### WORK TO BE COMPLETED
In the listing below, find the line containing "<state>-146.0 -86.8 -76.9" and the line containing "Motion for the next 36". Repeat exactly those two lines and every line between them.

### EXTRACTED DATA
--- --- ---
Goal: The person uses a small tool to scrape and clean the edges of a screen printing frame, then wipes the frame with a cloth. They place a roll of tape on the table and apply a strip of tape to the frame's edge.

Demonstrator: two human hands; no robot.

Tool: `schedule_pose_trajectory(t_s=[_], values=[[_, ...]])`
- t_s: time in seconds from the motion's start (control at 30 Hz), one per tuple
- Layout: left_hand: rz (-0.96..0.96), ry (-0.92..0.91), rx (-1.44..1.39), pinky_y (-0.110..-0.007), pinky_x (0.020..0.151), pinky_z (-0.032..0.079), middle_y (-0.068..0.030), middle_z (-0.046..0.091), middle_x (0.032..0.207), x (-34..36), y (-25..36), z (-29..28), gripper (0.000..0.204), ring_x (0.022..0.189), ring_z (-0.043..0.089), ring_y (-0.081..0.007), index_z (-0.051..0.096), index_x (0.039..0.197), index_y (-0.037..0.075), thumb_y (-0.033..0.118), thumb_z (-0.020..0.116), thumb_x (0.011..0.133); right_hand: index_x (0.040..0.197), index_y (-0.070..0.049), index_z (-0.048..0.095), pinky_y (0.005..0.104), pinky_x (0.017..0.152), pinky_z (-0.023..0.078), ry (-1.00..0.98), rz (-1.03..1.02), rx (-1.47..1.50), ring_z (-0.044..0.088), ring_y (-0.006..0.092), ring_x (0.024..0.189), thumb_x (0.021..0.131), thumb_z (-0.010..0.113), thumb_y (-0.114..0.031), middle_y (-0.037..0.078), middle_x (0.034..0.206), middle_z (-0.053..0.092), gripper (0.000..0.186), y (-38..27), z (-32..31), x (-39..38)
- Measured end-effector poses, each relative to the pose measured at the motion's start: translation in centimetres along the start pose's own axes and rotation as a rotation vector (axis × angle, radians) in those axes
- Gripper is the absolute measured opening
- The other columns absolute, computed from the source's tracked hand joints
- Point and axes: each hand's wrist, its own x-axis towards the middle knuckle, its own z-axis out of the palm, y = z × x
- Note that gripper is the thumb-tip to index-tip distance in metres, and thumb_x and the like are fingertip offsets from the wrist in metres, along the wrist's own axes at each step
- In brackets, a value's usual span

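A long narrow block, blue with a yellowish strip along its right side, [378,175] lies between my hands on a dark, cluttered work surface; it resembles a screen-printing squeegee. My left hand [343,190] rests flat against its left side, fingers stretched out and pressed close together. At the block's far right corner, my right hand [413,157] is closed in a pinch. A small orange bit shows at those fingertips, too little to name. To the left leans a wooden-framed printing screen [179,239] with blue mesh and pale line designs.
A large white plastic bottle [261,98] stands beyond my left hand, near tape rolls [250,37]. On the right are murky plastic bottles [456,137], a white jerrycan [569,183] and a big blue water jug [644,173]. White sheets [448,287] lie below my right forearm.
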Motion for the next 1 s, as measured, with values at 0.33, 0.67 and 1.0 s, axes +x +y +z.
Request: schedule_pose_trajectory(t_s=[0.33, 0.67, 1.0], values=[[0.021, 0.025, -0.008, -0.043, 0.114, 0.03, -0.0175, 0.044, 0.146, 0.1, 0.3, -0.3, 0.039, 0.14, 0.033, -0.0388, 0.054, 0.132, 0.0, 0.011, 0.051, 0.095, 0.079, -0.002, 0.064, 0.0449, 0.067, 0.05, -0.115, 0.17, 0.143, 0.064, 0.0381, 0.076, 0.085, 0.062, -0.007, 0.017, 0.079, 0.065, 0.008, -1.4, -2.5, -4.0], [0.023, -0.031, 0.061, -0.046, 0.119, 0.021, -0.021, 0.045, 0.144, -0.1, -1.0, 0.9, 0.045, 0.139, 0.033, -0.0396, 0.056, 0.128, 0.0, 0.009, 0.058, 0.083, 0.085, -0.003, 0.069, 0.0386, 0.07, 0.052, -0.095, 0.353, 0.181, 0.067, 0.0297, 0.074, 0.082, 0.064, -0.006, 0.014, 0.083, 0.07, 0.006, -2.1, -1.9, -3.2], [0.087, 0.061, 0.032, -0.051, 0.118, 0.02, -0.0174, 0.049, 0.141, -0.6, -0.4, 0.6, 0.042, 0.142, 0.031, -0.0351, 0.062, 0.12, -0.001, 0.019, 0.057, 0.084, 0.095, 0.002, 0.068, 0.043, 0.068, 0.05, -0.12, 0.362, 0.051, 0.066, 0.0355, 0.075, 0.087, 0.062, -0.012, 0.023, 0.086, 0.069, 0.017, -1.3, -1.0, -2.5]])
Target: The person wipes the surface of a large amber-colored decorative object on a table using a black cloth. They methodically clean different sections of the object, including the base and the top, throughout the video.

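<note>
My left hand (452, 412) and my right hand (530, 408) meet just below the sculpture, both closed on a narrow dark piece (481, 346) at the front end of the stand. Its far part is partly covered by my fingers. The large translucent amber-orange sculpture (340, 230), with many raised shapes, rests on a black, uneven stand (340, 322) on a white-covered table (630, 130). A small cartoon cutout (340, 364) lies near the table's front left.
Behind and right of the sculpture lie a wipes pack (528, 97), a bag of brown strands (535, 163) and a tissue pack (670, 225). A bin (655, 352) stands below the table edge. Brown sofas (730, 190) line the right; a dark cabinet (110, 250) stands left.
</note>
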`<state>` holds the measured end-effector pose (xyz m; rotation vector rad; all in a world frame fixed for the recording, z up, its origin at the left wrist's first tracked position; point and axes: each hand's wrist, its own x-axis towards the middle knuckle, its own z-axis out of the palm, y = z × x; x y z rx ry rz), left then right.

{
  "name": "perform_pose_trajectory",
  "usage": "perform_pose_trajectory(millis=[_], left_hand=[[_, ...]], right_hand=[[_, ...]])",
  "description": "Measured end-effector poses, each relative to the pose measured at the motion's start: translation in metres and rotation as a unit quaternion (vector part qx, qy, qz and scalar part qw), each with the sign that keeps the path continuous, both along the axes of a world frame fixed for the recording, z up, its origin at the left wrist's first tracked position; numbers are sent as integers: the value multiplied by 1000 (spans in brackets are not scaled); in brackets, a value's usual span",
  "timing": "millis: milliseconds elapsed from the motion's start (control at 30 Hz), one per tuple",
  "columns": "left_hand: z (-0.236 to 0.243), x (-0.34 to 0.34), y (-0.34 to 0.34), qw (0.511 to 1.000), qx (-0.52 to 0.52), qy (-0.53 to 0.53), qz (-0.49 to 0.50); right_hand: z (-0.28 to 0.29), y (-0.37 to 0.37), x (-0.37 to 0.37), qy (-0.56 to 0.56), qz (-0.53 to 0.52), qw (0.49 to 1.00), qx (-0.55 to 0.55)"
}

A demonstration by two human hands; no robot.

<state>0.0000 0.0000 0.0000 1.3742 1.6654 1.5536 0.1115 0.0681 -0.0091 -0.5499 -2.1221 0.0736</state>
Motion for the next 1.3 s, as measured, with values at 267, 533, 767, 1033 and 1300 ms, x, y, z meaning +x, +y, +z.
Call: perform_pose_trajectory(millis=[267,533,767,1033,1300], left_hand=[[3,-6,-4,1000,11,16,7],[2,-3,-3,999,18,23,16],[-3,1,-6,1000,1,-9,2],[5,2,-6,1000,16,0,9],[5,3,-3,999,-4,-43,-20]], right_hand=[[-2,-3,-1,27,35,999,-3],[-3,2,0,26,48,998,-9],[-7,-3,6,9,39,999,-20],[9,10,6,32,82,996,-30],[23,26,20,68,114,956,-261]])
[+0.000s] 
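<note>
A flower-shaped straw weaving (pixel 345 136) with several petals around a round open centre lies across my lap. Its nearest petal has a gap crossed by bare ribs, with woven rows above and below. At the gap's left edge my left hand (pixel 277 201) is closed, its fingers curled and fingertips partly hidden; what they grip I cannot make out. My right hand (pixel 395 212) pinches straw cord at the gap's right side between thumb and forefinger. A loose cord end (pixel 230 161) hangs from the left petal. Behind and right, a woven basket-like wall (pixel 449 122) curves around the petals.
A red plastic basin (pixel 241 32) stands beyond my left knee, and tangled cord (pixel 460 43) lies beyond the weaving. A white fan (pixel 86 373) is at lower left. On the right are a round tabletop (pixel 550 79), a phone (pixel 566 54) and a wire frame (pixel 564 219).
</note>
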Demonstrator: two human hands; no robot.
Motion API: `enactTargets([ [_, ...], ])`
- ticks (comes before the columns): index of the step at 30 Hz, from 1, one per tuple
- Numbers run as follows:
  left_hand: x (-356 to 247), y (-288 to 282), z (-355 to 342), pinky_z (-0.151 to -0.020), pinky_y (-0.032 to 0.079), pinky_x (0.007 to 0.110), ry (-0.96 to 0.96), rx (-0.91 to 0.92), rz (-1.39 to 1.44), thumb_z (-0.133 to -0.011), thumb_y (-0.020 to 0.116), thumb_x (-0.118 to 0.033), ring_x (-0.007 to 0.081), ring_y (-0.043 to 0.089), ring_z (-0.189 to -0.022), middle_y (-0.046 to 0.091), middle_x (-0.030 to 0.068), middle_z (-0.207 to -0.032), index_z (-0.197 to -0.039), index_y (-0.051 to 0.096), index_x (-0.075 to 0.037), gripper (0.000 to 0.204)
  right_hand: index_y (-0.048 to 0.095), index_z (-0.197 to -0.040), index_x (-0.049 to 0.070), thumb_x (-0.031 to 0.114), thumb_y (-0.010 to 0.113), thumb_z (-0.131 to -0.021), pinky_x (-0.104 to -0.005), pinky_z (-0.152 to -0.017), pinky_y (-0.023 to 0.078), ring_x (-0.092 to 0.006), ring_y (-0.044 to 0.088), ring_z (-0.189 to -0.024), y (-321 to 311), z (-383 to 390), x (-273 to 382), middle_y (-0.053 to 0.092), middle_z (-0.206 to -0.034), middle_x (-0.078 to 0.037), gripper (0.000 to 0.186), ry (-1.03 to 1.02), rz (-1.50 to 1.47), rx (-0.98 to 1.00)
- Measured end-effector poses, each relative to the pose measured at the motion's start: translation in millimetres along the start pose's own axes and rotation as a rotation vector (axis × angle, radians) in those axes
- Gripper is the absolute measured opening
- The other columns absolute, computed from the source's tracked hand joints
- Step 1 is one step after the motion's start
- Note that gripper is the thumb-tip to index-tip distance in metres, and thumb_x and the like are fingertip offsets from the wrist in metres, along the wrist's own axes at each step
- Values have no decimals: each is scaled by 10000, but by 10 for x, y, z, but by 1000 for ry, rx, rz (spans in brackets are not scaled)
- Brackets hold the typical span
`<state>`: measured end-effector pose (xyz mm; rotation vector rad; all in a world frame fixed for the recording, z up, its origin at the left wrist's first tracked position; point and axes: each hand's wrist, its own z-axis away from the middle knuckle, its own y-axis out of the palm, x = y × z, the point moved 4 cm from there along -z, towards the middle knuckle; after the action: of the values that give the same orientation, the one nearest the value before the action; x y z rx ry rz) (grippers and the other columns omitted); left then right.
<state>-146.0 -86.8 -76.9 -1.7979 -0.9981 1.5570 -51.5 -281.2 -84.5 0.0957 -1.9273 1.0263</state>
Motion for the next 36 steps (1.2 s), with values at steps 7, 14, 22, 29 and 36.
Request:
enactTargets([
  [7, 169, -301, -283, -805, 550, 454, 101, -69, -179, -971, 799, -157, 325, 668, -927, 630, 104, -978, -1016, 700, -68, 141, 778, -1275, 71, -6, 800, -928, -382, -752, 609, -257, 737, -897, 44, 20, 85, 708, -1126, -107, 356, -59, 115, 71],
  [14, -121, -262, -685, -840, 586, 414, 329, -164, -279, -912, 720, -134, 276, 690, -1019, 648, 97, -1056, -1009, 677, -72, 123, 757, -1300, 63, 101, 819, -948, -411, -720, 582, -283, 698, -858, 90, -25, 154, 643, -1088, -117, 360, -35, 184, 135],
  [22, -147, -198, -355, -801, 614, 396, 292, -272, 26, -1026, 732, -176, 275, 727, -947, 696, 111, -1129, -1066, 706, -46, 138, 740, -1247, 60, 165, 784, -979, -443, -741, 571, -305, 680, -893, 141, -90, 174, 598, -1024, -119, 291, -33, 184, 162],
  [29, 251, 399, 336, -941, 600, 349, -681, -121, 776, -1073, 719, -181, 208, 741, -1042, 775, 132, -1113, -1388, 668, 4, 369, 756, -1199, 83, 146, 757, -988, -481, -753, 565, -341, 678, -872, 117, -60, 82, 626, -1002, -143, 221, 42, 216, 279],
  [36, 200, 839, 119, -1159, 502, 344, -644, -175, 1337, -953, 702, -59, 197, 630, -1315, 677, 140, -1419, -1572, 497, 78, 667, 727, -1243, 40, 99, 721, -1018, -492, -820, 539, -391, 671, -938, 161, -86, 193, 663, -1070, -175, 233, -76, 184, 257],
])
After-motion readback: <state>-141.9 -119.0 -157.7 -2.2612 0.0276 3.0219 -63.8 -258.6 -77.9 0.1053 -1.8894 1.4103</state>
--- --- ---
### RESPONSE BOX
<state>-146.0 -86.8 -76.9 -1.7979 -0.9981 1.5570 -51.5 -281.2 -84.5 0.0957 -1.9273 1.0263</state>
Motion for the next 36 steps (1.2 s), with values at steps 7, 14, 22, 29 and 36.

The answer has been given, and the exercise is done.